SoK: The Last Line of Defense: On Backdoor Defense Evaluation
Gorka Abad 1, Marina Krček 2, Stefanos Koffas 3, Behrad Tajalli 2, Marco Arazzi 4, Roberto Riaño 5, Xiaoyun Xu 2, Zhuoran Liu 2, Antonino Nocera 4, Stjepan Picek 2
Published on arXiv
2511.13143
Model Poisoning
OWASP ML Top 10 — ML10
Key Finding
Defense effectiveness varies substantially across evaluation setups, and the field exhibits critical gaps including hyperparameter selection bias, insufficient reporting of computational overhead, and incomplete experimentation — undermining fair comparison across the 183 surveyed papers.

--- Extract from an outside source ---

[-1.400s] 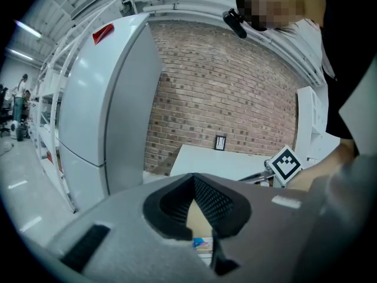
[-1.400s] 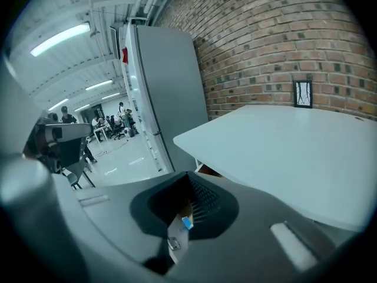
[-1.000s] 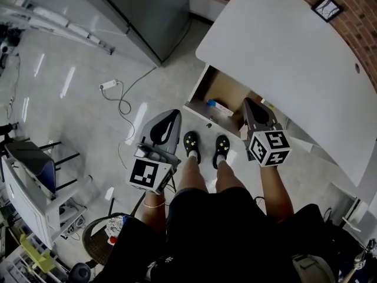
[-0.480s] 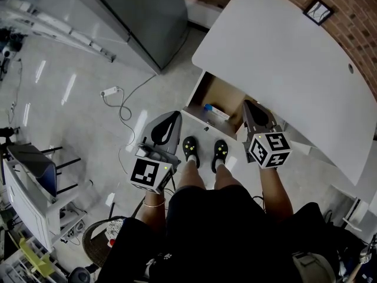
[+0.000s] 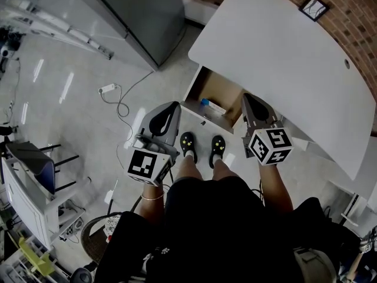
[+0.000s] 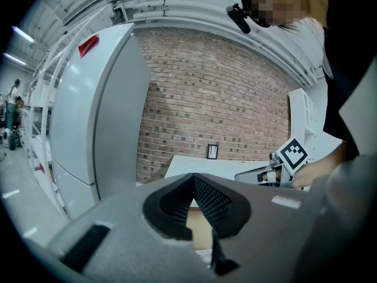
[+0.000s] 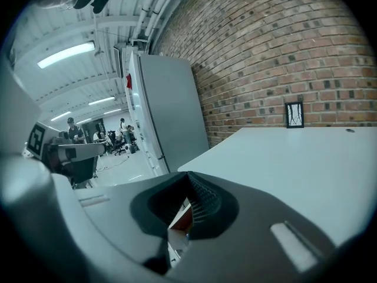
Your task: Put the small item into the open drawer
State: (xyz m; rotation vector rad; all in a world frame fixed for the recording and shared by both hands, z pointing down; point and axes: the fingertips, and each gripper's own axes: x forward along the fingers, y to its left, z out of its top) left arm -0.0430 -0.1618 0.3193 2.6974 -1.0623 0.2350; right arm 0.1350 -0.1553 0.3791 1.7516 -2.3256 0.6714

Backdoor attacks pose a significant threat to deep learning models by implanting hidden vulnerabilities that can be activated by malicious inputs. While numerous defenses have been proposed to mitigate these attacks, the heterogeneous landscape of evaluation methodologies hinders fair comparison between defenses. This work presents a systematic (meta-)analysis of backdoor defenses through a comprehensive literature review and empirical evaluation. We analyzed 183 backdoor defense papers published between 2018 and 2025 across major AI and security venues, examining the properties and evaluation methodologies of these defenses. Our analysis reveals significant inconsistencies in experimental setups, evaluation metrics, and threat model assumptions in the literature. Through extensive experiments involving three datasets (MNIST, CIFAR-100, ImageNet-1K), four model architectures (ResNet-18, VGG-19, ViT-B/16, DenseNet-121), 16 representative defenses, and five commonly used attacks, totaling over 3\,000 experiments, we demonstrate that defense effectiveness varies substantially across different evaluation setups. We identify critical gaps in current evaluation practices, including insufficient reporting of computational overhead and behavior under benign conditions, bias in hyperparameter selection, and incomplete experimentation. Based on our findings, we provide concrete challenges and well-motivated recommendations to standardize and improve future defense evaluations. Our work aims to equip researchers and industry practitioners with actionable insights for developing, assessing, and deploying defenses to different systems.
Key Contributions
- Systematic literature review of 183 backdoor defense papers (2018–2025) across major AI and security venues, revealing significant inconsistencies in experimental setups, metrics, and threat model assumptions
- Empirical meta-evaluation of 16 representative backdoor defenses against 5 attacks across 3 datasets (MNIST, CIFAR-100, ImageNet-1K) and 4 architectures totaling over 3,000 experiments, demonstrating that reported effectiveness is highly sensitive to evaluation setup
- Concrete recommendations to standardize backdoor defense evaluation, including guidelines on computational overhead reporting, hyperparameter selection, benign-condition behavior, and experimental completeness
🛡️ Threat Analysis
The paper's entire focus is on backdoor attack defenses — it reviews 183 backdoor defense papers, empirically evaluates 16 representative defenses against 5 backdoor attacks, and proposes methodology improvements. This directly maps to ML10 (Model Poisoning / Backdoors & Trojans).